Её рыдания разбудили наконец Камайю. Та вышла, недовольно ёжась и запахиваясь в халат.
- Ты чего рыдаешь? - спросила она, положив руку на плечо Алай.
Та заполошно оглянулась на второй шатёр, внезапно вспомнив, что Харан говорил про любовь к тишине. Плохо, плохо... Такой рукой, как у него, один раз оплеуху отвесит - и отлетит душа на спине Отца Коней в ветви Вечного Дерева...
- Я пойду, - тихо сказала она, всхлипывая. - Прости.
Она нырнула в шатёр и сидела на своём войлоке, пока Камайя шестом снаружи откидывала отдельный войлок для проветривания.
- Тут всегда по ночам так холодно? - спросила та, заходя внутрь. - Там, где я жила, погода очень мягкая.

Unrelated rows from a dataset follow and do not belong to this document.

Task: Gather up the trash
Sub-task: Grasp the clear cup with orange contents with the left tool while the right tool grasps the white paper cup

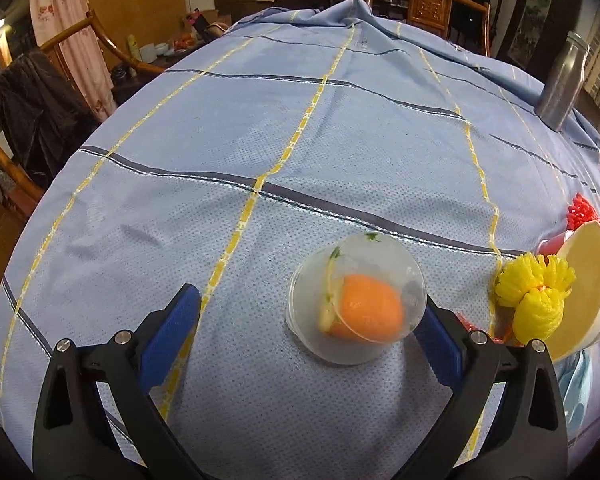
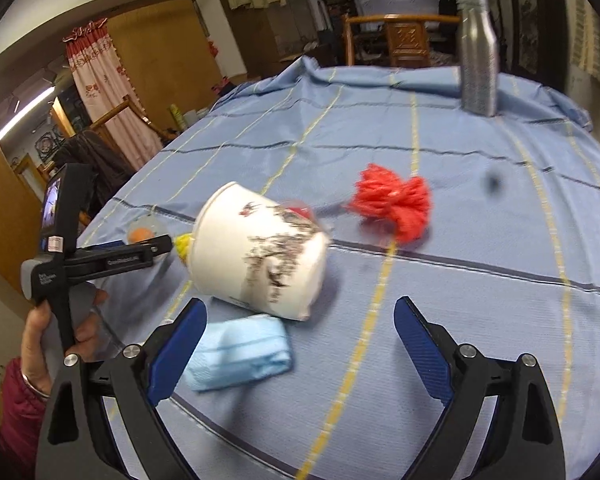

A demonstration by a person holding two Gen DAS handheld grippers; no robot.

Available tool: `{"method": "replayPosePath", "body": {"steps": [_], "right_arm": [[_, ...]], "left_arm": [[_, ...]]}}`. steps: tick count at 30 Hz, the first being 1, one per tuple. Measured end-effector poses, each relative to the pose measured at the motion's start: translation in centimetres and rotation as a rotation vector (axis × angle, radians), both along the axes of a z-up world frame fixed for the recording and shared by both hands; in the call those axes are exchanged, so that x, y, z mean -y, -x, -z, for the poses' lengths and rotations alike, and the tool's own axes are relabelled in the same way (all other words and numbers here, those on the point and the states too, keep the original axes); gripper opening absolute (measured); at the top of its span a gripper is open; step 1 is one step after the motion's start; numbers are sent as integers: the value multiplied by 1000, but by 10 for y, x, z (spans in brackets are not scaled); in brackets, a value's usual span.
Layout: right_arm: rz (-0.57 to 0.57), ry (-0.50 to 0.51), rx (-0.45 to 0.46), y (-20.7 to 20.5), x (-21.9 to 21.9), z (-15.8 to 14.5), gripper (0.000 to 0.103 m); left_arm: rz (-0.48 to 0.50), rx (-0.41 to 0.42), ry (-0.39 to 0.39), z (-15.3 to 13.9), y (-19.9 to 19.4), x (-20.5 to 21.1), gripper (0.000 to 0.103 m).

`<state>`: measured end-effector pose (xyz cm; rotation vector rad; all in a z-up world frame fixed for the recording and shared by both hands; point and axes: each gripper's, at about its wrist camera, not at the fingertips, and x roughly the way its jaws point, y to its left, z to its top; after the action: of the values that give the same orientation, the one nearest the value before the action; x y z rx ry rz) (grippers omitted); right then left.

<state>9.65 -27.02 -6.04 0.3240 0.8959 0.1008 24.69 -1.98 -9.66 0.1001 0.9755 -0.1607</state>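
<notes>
A clear plastic cup (image 1: 356, 300) with an orange peel (image 1: 366, 308) inside lies on its side on the blue tablecloth, just ahead of my open left gripper (image 1: 308, 312), near its right finger. A white paper bowl (image 2: 260, 256) lies tipped on its side; it also shows in the left wrist view (image 1: 588, 292). A yellow pom-pom (image 1: 534, 296) lies at its mouth. A folded blue face mask (image 2: 240, 356) lies by the left finger of my open right gripper (image 2: 300, 316). A red pom-pom (image 2: 392, 204) lies beyond the bowl.
A metal bottle (image 2: 478, 56) stands at the far right of the table and shows in the left wrist view (image 1: 562, 84). Wooden chairs (image 1: 428, 4) stand around the table. The left gripper's body (image 2: 100, 260) and the hand holding it sit left of the bowl.
</notes>
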Motion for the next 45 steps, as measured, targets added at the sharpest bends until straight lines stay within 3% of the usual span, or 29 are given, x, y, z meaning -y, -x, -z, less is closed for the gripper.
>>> {"method": "replayPosePath", "body": {"steps": [8, 12, 13, 14, 15, 20, 29, 34, 40, 45], "right_arm": [[-40, -41, -84, -53, -7, 16, 97], [-65, -155, -71, -57, -5, 26, 96], [-94, -164, -60, -55, -9, 25, 84], [-120, -155, -52, -54, -13, 24, 63], [-147, -152, -43, -54, -16, 22, 53], [-165, -95, 23, -44, -22, 5, 39], [-67, -80, 146, -23, 3, -26, 39], [-46, -81, 130, -25, 12, -26, 39], [-43, -87, 109, -27, 14, -22, 39], [-12, -87, 143, -22, 17, -28, 39]], "left_arm": [[1, 0, -1, 0, 0, 1, 97], [1, 0, -1, 0, 0, 1, 97], [1, 0, -2, 0, 0, 1, 97], [1, 0, -1, 0, 0, 1, 97], [0, 0, -1, 0, 0, 1, 97], [1, 0, -1, 0, 0, 1, 97], [21, -2, 26, -2, 3, 0, 96], [55, 20, 36, -5, 6, 4, 95], [94, 28, 96, -9, 7, 3, 56], [120, 108, 149, -24, 21, -2, 54]]}}
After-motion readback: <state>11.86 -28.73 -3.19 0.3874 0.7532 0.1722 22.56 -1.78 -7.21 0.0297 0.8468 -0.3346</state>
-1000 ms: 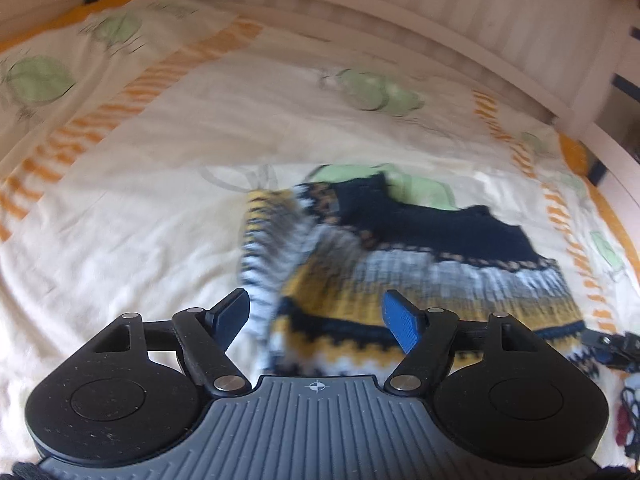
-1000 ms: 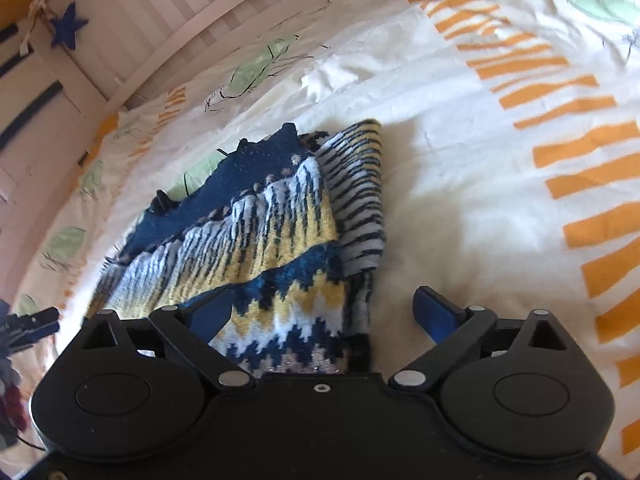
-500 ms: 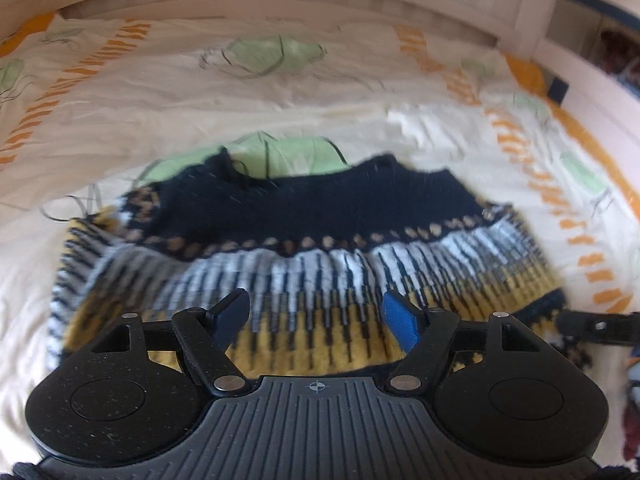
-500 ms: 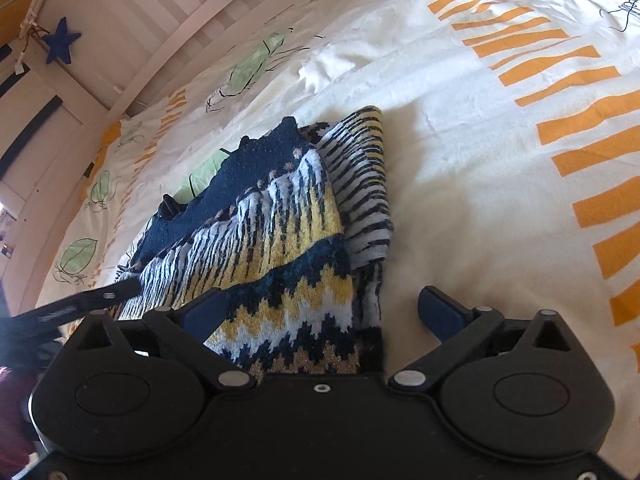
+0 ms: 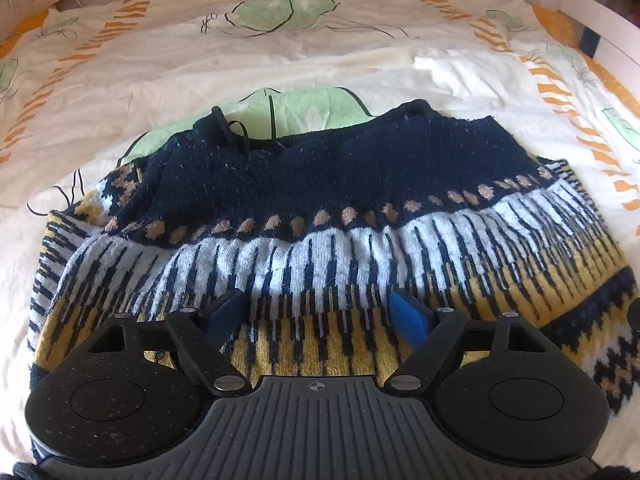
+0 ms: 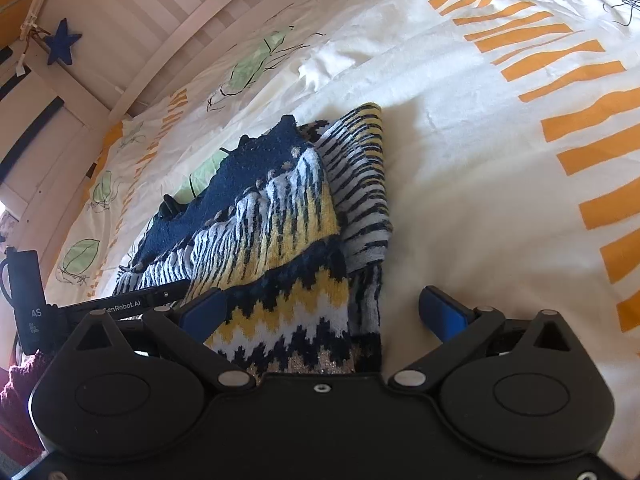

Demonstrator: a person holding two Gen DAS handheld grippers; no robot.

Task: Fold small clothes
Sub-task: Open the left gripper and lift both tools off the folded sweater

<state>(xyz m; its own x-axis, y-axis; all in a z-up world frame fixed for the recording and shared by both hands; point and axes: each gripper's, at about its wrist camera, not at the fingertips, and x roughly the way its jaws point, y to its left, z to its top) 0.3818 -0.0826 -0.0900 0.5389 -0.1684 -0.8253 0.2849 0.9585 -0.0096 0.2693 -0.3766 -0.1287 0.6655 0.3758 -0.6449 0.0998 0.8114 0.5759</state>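
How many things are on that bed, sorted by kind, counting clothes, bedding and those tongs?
Knitted sweater: 1
Printed bed cover: 1
Tongs: 2, the left tongs and the right tongs, both open over the sweater
Total: 4

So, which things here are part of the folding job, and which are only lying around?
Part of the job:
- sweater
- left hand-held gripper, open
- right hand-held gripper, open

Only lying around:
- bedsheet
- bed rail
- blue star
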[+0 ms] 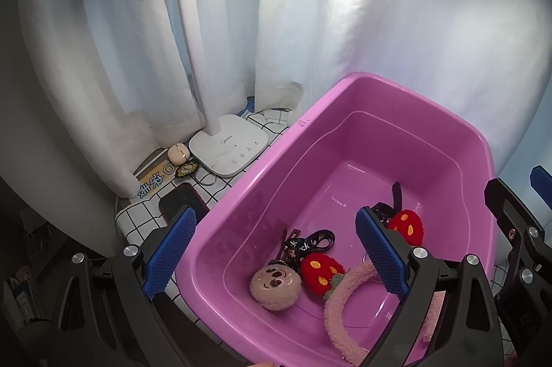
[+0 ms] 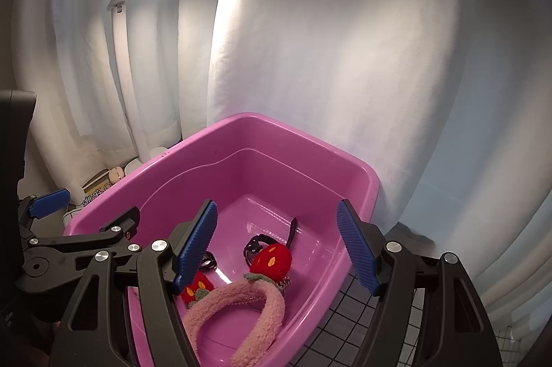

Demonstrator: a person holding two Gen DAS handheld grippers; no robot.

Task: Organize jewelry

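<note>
L to R: desk lamp [image 1: 229, 148] base on grid-cloth desk [image 1: 138, 218], w/ small beige case [image 1: 178, 153] and dark phone [image 1: 183, 199] just beside it, left of the pink tub [image 1: 303, 139]. Left tongs [image 1: 274, 255] released, blue pads wide apart, nothing btwn them; angled down over tub's near-left corner, left pad outside the rim, right pad over the interior. In tub: bear-face plush charm [image 1: 275, 286] w/ black strap, touching red strawberry plush [image 1: 321, 272]; fuzzy pink headband [image 1: 348, 294] arcs next to it; 2nd red strawberry plush [image 1: 406, 226] further right near black strap/clip. Right tongs [image 2: 276, 249] also released, empty, pitched down over tub's near-right side, right pad past the rim above the desk. Left tongs show at left edge of right wrist view, close alongside. White curtain [image 2: 345, 56] behind.
</note>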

- Да. До сентября днём очень жарко, а ночами всё холоднее. Выы за ночь выдувает солнце из травы. А потом и дни постепенно холодают. Но ты не бойся. Мы к юго-востоку пойдём. - Алай вспомнила, как Тур стремится побыстрее попасть в Улданмай, в воинство Ул-хаса Бутрыма, и в носу защипало. - Ты мёрзнуть не будешь. Камайя, а ты откуда?
- Издалека. Харан вроде сказал, ты тихая, - прищурилась она, и Алай слегка отодвинулась. - Не болтаешь.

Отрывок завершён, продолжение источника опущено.